IF 2.2 Q3 HEALTH CARE SCIENCES & SERVICES Pub Date : 2026-02-02 eCollection Date: 2023-01-01 DOI: 10.23889/ijpds.v8i6.2988
Heather J Baldwin, Sarah Pont, Anne Currell, Laura Newey, Danny R Youlden, Natalie Bradford, Peter D Baade, Joanne F Aitken, Jason D Pole, Natasha Nassar

Introduction: In Australia, around 85% of children survive childhood cancer. Yet, up to 80% of survivors experience subsequent adverse health conditions called late effects, largely attributed to cancer treatment. The LACE study is a population-based linked data resource that aims to facilitate the investigation of childhood cancer and its treatment and the impact on late effects for childhood cancer survivors.
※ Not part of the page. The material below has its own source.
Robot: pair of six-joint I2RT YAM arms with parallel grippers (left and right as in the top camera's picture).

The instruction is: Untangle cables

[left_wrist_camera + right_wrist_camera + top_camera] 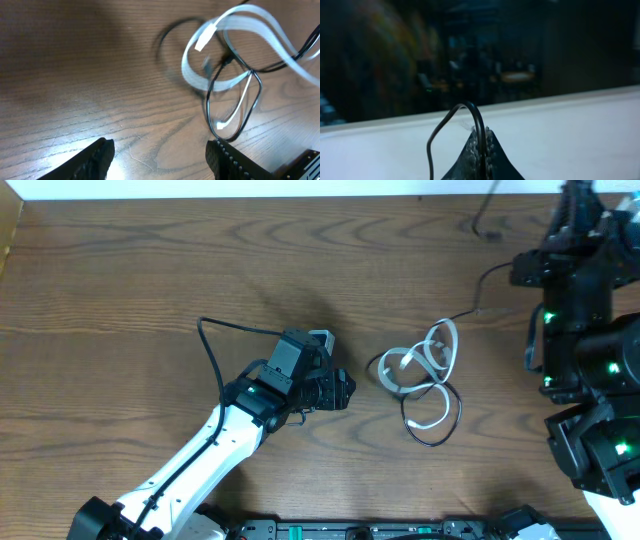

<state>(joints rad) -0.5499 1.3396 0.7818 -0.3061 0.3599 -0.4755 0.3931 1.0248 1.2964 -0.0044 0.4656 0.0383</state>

Methods: The study links the Australian Childhood Cancer Registry to administrative cross-jurisdictional health and education data to enable ongoing follow-up of outcomes for childhood cancer survivors. The study population includes all Australian children aged less than 15 years, diagnosed with cancer 1983-2021, and comparison groups comprising siblings of childhood cancer patients and a random sample of children from the general population frequency matched by age, sex and residential location to cases.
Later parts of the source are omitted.